◆ TASK INSTRUCTIONS: Nothing but the text should be carried over: reproduce all the data exactly and leave out every image.
##### INFORMATION #####
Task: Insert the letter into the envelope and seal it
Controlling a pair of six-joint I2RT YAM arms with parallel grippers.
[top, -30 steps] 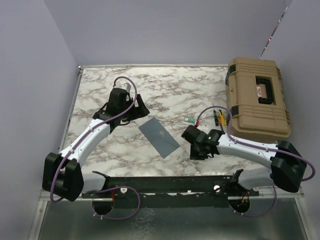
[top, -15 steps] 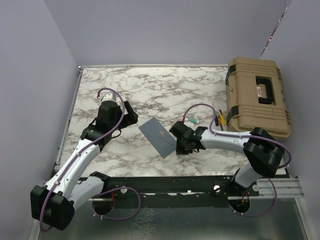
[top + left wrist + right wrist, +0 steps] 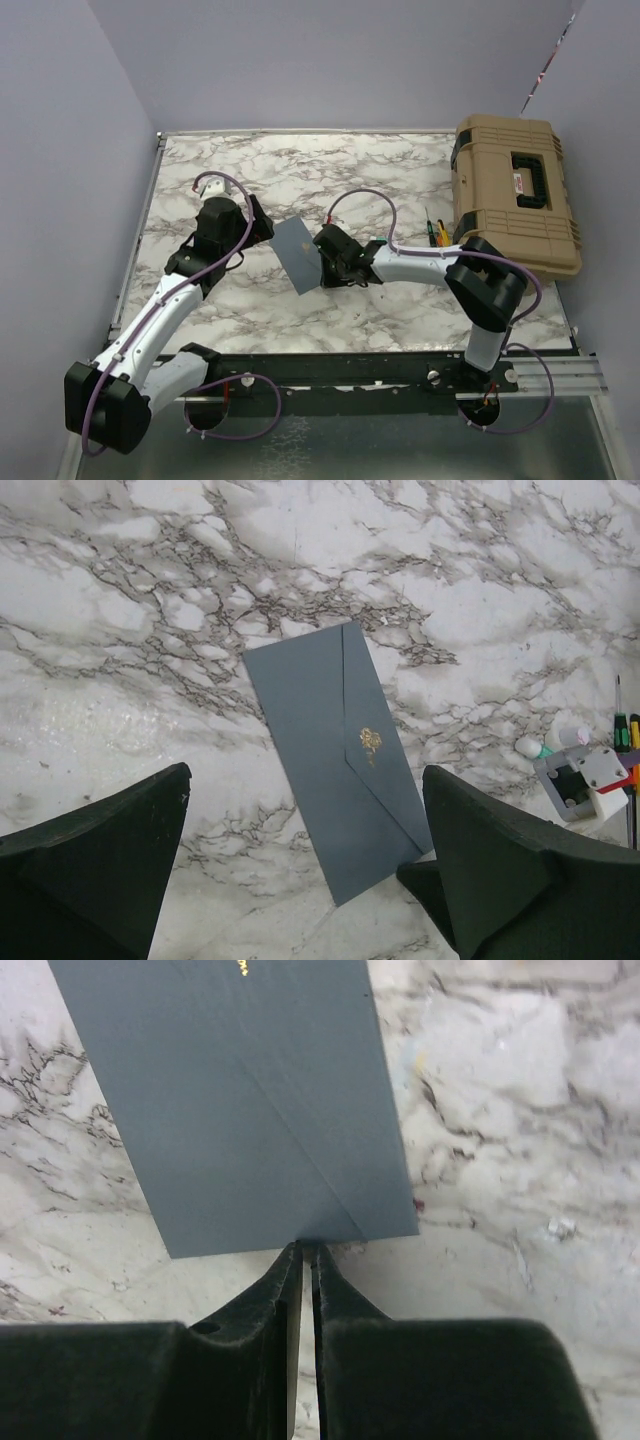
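Slate-blue envelope [image 3: 296, 255] has slid and swung left across the marble table [image 3: 400, 170] toward the wide-spread left gripper [image 3: 305, 775], nudged by the right gripper [image 3: 303, 1252], fingers nearly pressed together against its short edge; flap down, no letter showing, likely repositioning.

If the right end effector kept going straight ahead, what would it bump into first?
The envelope. The tips of the right end effector sit at its near edge and seem to pinch it.
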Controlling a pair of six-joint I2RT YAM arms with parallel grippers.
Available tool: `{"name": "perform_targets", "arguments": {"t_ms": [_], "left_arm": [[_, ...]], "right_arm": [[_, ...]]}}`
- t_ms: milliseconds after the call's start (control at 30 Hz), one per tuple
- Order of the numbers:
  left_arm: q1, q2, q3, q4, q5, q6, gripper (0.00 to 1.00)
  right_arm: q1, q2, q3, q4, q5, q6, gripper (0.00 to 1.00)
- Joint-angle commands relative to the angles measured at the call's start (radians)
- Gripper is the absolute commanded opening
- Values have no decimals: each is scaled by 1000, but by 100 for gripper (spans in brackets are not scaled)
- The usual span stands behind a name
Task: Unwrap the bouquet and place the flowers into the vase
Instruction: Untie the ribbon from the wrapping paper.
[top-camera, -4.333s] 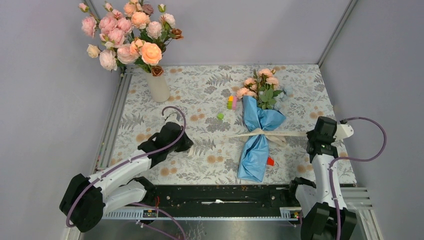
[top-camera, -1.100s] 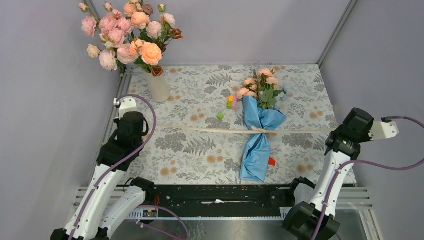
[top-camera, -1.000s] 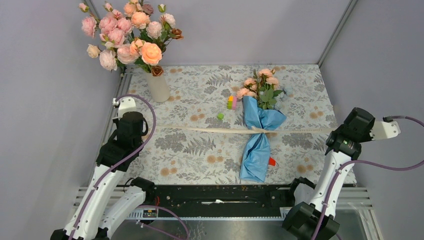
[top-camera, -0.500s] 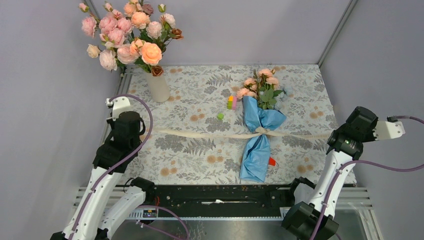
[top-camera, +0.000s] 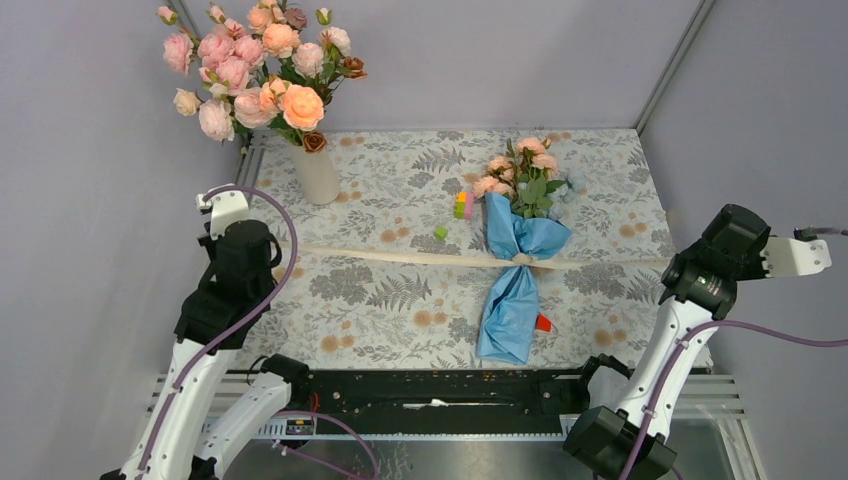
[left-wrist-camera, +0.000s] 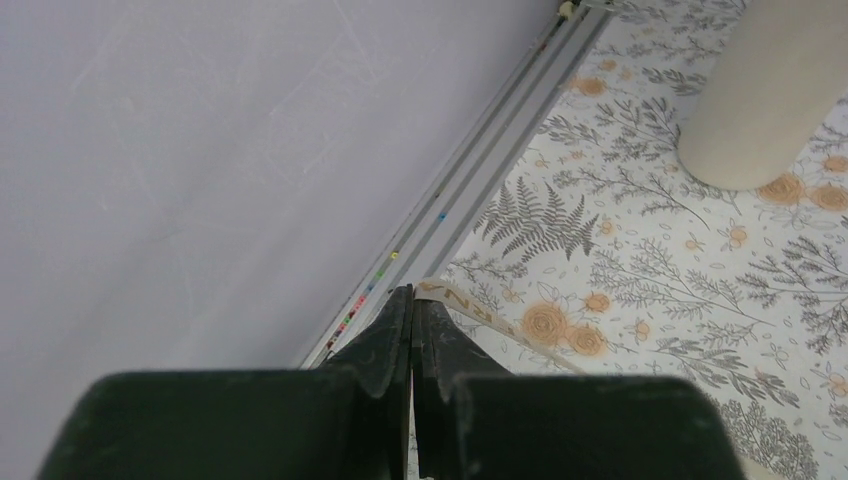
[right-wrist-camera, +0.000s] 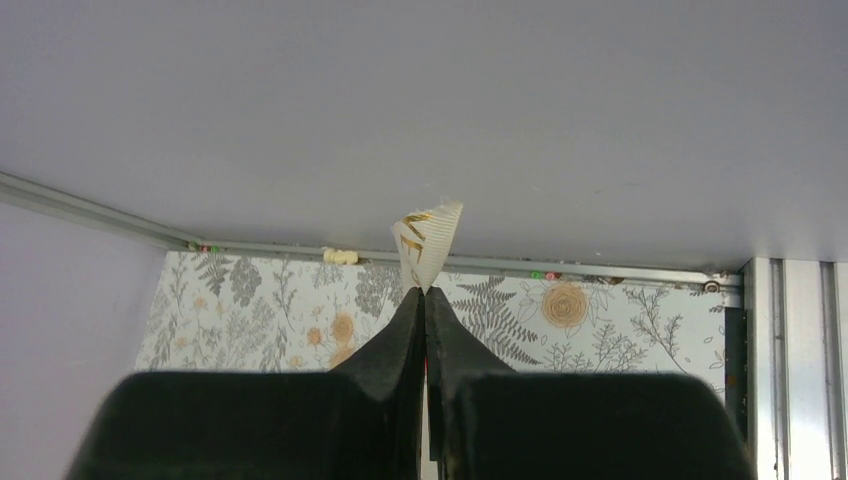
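Pinching the cream ribbon (top-camera: 420, 258) by its ends, left tool (left-wrist-camera: 411, 297) and right tool (right-wrist-camera: 424, 296) are clamped tight. It spans the desk (top-camera: 400, 310) from 9 to 3 o'clock, tied around the bouquet (top-camera: 512, 300), which lies just 3 o'clock of centre. The vase (top-camera: 318, 175) stands at 10 o'clock.

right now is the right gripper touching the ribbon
Touching. The right wrist view shows the right gripper shut on the ribbon, whose end sticks out past its tips.
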Motion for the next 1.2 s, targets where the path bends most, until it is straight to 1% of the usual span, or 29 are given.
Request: {"name": "perform_targets", "arguments": {"t_ms": [0, 167, 367, 500, 633, 667, 700, 733, 767, 800, 833, 867, 933, 1000, 1033, 1067, 1167], "left_arm": [[5, -3, 64, 46, -84, 56, 0], [5, -3, 91, 70, -107, 94, 0], [5, -6, 111, 72, -88, 98, 0], [5, -17, 95, 68, -22, 89, 0], [5, -8, 67, 17, 70, 15, 0], [6, -2, 60, 3, 88, -2, 0], [6, 4, 50, -10, 112, -19, 0], [6, 10, 38, -21, 128, -36, 0], [5, 16, 28, -32, 158, -50, 0], [6, 22, 17, -41, 177, -64, 6], [5, 27, 7, -50, 194, -78, 19], [5, 29, -2, -57, 206, -87, 40], [5, 31, -24, -56, 228, -98, 74], [6, 27, -34, -52, 269, -97, 83], [5, 24, -39, -40, 306, -90, 86], [5, 21, -44, -30, 360, -83, 88], [2, 12, -60, 6, 511, -86, 88]], "right_arm": [[-10, 4, 83, -9, 97, -14, 0], [-13, 8, 141, -8, 154, -72, 0], [-14, -5, 168, -9, 197, -103, 0], [-15, -17, 143, -8, 186, -92, 0], [-14, -33, 82, -24, 166, -54, 0], [-14, -36, 66, -29, 158, -44, 3], [-15, -39, 49, -31, 145, -38, 9], [-14, -43, 30, -35, 133, -28, 18], [-15, -46, 12, -36, 114, -22, 32], [-14, -51, -4, -37, 95, -18, 48], [-13, -55, -20, -38, 75, -12, 61], [-15, -59, -35, -37, 50, -10, 73], [-15, -66, -61, -38, -12, -10, 89], [-14, -73, -82, -33, -107, -8, 93], [-14, -76, -94, -24, -164, -12, 93], [-14, -80, -105, -16, -214, -8, 93], [-13, -90, -148, 24, -399, -4, 93]]}}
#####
◆ SOLUTION BELOW:
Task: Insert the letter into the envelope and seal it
Controlling a pair of six-joint I2RT YAM arms with parallel grippers.
[top, -30 steps] 
[top, -15 steps] 
[top + left wrist + right wrist, +0 steps] 
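Slate-blue envelope [image 3: 296, 255] has slid and swung left across the marble table [image 3: 400, 170] toward the wide-spread left gripper [image 3: 305, 775], nudged by the right gripper [image 3: 303, 1252], fingers nearly pressed together against its short edge; flap down, no letter showing, likely repositioning.

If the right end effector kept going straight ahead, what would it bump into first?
The envelope. The tips of the right end effector sit at its near edge and seem to pinch it.
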Controlling a pair of six-joint I2RT YAM arms with parallel grippers.
Available tool: `{"name": "perform_targets", "arguments": {"t_ms": [_], "left_arm": [[_, ...]], "right_arm": [[_, ...]]}}`
- t_ms: milliseconds after the call's start (control at 30 Hz), one per tuple
- Order of the numbers:
  left_arm: q1, q2, q3, q4, q5, q6, gripper (0.00 to 1.00)
  right_arm: q1, q2, q3, q4, q5, q6, gripper (0.00 to 1.00)
- Joint-angle commands relative to the angles measured at the call's start (radians)
- Gripper is the absolute commanded opening
- Values have no decimals: each is scaled by 1000, but by 100 for gripper (spans in brackets are not scaled)
- The usual span stands behind a name
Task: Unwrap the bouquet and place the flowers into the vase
Instruction: Untie the ribbon from the wrapping paper.
[top-camera, -4.333s] 
[top-camera, -1.100s] 
[top-camera, -1.000s] 
[top-camera, -0.500s] 
[top-camera, +0.000s] 
[left-wrist-camera, +0.000s] 
[right-wrist-camera, +0.000s] 
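Pinching the cream ribbon (top-camera: 420, 258) by its ends, left tool (left-wrist-camera: 411, 297) and right tool (right-wrist-camera: 424, 296) are clamped tight. It spans the desk (top-camera: 400, 310) from 9 to 3 o'clock, tied around the bouquet (top-camera: 512, 300), which lies just 3 o'clock of centre. The vase (top-camera: 318, 175) stands at 10 o'clock.

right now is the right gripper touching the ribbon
Touching. The right wrist view shows the right gripper shut on the ribbon, whose end sticks out past its tips.
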Motion for the next 1.2 s, targets where the path bends most, until it is straight to 1% of the usual span, or 29 are given.
Request: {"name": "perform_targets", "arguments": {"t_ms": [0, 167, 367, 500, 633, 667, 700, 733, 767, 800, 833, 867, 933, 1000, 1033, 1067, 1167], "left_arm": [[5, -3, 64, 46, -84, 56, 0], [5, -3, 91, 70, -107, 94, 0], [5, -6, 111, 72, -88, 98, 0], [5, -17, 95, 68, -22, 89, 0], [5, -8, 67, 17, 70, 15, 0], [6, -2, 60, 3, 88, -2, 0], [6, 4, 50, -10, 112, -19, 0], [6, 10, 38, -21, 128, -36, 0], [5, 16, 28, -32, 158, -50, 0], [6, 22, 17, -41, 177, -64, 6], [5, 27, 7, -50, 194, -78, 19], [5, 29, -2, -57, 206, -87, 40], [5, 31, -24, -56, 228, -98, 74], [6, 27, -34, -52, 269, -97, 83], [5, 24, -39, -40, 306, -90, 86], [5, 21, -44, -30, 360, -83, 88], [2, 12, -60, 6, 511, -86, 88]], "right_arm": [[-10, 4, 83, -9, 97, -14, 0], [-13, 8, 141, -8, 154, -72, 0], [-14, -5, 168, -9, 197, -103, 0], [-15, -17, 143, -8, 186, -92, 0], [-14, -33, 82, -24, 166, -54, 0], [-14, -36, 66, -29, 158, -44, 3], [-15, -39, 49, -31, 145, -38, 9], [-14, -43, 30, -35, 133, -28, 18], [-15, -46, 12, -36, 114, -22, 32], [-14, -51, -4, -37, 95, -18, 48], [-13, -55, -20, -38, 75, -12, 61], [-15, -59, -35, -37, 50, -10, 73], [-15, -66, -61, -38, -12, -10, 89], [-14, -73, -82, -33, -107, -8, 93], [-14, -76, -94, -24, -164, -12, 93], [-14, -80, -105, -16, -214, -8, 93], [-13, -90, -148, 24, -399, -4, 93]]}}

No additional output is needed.